Action item
Reproduce all of the entries below exactly, without a single change.

Records for this task
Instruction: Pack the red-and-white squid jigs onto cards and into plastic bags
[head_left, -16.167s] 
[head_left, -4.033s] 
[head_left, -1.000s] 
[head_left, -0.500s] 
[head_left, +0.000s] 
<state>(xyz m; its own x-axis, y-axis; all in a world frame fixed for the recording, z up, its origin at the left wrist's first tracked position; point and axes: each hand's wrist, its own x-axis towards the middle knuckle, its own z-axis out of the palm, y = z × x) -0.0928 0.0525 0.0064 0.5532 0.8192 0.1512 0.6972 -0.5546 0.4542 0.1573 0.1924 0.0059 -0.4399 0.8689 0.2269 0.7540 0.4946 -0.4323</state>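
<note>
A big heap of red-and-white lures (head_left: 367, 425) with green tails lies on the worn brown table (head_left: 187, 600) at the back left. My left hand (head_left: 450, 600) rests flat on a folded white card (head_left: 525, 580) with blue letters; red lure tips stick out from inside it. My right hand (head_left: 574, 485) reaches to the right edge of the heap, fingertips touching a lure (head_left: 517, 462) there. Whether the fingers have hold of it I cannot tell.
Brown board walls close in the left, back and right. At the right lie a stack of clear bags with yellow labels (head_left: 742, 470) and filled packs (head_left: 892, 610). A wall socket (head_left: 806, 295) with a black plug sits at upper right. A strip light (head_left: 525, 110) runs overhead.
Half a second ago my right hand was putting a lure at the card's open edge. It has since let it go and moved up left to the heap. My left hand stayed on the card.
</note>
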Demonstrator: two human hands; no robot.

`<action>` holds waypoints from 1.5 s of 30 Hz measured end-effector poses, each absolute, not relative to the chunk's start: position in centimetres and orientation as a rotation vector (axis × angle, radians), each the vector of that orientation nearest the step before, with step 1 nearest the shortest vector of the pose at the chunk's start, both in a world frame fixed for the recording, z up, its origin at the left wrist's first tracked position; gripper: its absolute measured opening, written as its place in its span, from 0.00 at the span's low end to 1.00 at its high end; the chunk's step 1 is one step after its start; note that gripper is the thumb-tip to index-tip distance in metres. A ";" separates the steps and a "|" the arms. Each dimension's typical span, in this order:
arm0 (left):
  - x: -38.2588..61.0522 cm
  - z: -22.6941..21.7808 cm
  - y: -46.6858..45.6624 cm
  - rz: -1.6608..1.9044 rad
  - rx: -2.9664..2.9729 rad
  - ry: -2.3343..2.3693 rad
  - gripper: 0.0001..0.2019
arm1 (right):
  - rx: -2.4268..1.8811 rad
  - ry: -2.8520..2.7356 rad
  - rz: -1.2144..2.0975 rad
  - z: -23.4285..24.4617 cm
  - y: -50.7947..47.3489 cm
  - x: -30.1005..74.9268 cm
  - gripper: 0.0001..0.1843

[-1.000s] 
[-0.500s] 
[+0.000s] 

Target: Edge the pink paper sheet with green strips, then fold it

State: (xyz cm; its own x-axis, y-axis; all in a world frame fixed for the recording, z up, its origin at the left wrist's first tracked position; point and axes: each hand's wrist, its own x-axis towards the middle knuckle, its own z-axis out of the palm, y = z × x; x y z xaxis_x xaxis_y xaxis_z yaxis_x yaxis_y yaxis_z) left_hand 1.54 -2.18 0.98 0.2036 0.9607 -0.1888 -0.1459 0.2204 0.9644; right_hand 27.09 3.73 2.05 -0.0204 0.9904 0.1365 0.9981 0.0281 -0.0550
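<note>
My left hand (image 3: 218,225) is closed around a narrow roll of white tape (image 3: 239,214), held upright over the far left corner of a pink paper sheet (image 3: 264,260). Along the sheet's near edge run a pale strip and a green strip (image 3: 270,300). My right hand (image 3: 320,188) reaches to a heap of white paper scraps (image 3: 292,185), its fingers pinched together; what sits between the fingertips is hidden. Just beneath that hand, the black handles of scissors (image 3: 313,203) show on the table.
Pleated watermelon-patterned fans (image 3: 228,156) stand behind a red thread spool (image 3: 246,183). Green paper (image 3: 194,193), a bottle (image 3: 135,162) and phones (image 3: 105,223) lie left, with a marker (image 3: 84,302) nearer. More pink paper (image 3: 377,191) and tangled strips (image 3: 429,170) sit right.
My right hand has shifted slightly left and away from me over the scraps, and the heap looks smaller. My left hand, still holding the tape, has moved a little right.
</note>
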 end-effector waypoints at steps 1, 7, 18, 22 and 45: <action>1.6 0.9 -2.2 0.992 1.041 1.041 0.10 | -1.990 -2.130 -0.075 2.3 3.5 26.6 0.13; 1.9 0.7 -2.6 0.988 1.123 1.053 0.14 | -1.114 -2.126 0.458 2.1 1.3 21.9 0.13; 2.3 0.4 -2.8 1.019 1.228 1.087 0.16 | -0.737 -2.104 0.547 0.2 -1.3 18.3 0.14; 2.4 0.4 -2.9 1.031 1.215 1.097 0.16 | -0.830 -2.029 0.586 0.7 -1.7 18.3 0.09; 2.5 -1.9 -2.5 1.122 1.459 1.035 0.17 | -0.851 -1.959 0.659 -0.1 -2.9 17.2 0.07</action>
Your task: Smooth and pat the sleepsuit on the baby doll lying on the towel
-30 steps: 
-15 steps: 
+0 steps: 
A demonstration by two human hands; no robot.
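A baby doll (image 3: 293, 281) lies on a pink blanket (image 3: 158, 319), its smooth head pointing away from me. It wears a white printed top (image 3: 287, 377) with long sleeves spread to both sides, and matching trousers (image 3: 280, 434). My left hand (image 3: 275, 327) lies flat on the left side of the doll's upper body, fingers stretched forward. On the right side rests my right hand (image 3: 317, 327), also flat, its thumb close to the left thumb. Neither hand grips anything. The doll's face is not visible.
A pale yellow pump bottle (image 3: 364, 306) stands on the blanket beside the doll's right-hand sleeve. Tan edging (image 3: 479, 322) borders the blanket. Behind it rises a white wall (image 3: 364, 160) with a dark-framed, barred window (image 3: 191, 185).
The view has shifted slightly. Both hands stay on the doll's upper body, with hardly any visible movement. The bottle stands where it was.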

Answer space
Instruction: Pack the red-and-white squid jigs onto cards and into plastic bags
[head_left, -16.167s] 
[head_left, -4.033s] 
[head_left, -1.000s] 
[head_left, -0.500s] 
[head_left, +0.000s] 
<state>(xyz m; its own x-axis, y-axis; all in a world frame fixed for the recording, z up, its origin at the left wrist's first tracked position; point and axes: each hand's wrist, its own x-axis towards the middle knuckle, its own z-axis out of the palm, y = z × x) -0.0928 0.0525 0.0064 0.5532 0.8192 0.1512 0.6972 -0.5546 0.4542 0.1573 0.1924 0.0059 -0.4399 0.8689 0.2269 0.7540 0.4946 -0.4323</state>
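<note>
A big heap of red-and-white lures (head_left: 367, 425) with green tails lies on the worn brown table (head_left: 187, 600) at the back left. My left hand (head_left: 450, 600) rests flat on a folded white card (head_left: 525, 580) with blue letters; red lure tips stick out from inside it. My right hand (head_left: 574, 485) reaches to the right edge of the heap, fingertips touching a lure (head_left: 517, 462) there. Whether the fingers have hold of it I cannot tell.
Brown board walls close in the left, back and right. At the right lie a stack of clear bags with yellow labels (head_left: 742, 470) and filled packs (head_left: 892, 610). A wall socket (head_left: 806, 295) with a black plug sits at upper right. A strip light (head_left: 525, 110) runs overhead.
Half a second ago my right hand was putting a lure at the card's open edge. It has since let it go and moved up left to the heap. My left hand stayed on the card.
</note>
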Demonstrator: two human hands; no robot.

`<action>` holds waypoints from 1.5 s of 30 Hz measured end-effector poses, each absolute, not relative to the chunk's start: position in centimetres and orientation as a rotation vector (axis × angle, radians), each the vector of that orientation nearest the step before, with step 1 nearest the shortest vector of the pose at the chunk's start, both in a world frame fixed for the recording, z up, its origin at the left wrist's first tracked position; gripper: its absolute measured opening, written as its place in its span, from 0.00 at the span's low end to 1.00 at its high end; the chunk's step 1 is one step after its start; note that gripper is the thumb-tip to index-tip distance in metres. A ";" separates the steps and a "|" the arms. Each dimension's typical span, in this order:
arm0 (left):
  - x: -38.2588..61.0522 cm
  - z: -22.6941..21.7808 cm
  - y: -46.6858..45.6624 cm
  - rz: -1.6608..1.9044 rad
  - rx: -2.9664..2.9729 rad
  - ry: -2.3343..2.3693 rad
  - gripper: 0.0001..0.2019
arm1 (right):
  - rx: -2.4268..1.8811 rad
  - ry: -2.8520..2.7356 rad
  - rz: -1.2144..2.0975 rad
  - z: -23.4285..24.4617 cm
  - y: -50.7947..47.3489 cm
  - x: -30.1005..74.9268 cm
  - gripper: 0.0001..0.1843

[-1.000s] 
[-0.500s] 
[+0.000s] 

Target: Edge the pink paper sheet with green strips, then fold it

State: (xyz cm; its own x-axis, y-axis; all in a world frame fixed for the recording, z up, its origin at the left wrist's first tracked position; point and axes: each hand's wrist, its own x-axis towards the middle knuckle, its own z-axis out of the palm, y = z × x; x y z xaxis_x xaxis_y xaxis_z yaxis_x yaxis_y yaxis_z) left_hand 1.54 -2.18 0.98 0.2036 0.9607 -0.1888 -0.1459 0.2204 0.9644; right_hand 27.09 3.73 2.05 -0.0204 0.9904 0.1365 0.9981 0.0281 -0.0550
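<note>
My left hand (image 3: 218,225) is closed around a narrow roll of white tape (image 3: 239,214), held upright over the far left corner of a pink paper sheet (image 3: 264,260). Along the sheet's near edge run a pale strip and a green strip (image 3: 270,300). My right hand (image 3: 320,188) reaches to a heap of white paper scraps (image 3: 292,185), its fingers pinched together; what sits between the fingertips is hidden. Just beneath that hand, the black handles of scissors (image 3: 313,203) show on the table.
Pleated watermelon-patterned fans (image 3: 228,156) stand behind a red thread spool (image 3: 246,183). Green paper (image 3: 194,193), a bottle (image 3: 135,162) and phones (image 3: 105,223) lie left, with a marker (image 3: 84,302) nearer. More pink paper (image 3: 377,191) and tangled strips (image 3: 429,170) sit right.
My right hand has shifted slightly left and away from me over the scraps, and the heap looks smaller. My left hand, still holding the tape, has moved a little right.
</note>
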 end-effector waypoints at steps 1, 7, 18, 22 and 45: <action>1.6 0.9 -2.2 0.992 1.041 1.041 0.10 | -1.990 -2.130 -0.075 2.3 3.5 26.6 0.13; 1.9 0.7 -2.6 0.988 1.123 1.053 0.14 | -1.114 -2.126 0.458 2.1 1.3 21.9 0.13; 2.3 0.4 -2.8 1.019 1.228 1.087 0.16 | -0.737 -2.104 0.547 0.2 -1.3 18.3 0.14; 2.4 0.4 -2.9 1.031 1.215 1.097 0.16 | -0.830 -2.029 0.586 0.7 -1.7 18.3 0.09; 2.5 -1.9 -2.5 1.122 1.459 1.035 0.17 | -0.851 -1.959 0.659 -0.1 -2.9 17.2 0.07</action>
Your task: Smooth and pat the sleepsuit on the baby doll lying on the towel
-30 steps: 
-15 steps: 
+0 steps: 
A demonstration by two human hands; no robot.
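A baby doll (image 3: 293, 281) lies on a pink blanket (image 3: 158, 319), its smooth head pointing away from me. It wears a white printed top (image 3: 287, 377) with long sleeves spread to both sides, and matching trousers (image 3: 280, 434). My left hand (image 3: 275, 327) lies flat on the left side of the doll's upper body, fingers stretched forward. On the right side rests my right hand (image 3: 317, 327), also flat, its thumb close to the left thumb. Neither hand grips anything. The doll's face is not visible.
A pale yellow pump bottle (image 3: 364, 306) stands on the blanket beside the doll's right-hand sleeve. Tan edging (image 3: 479, 322) borders the blanket. Behind it rises a white wall (image 3: 364, 160) with a dark-framed, barred window (image 3: 191, 185).
The view has shifted slightly. Both hands stay on the doll's upper body, with hardly any visible movement. The bottle stands where it was.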

No more output will be produced.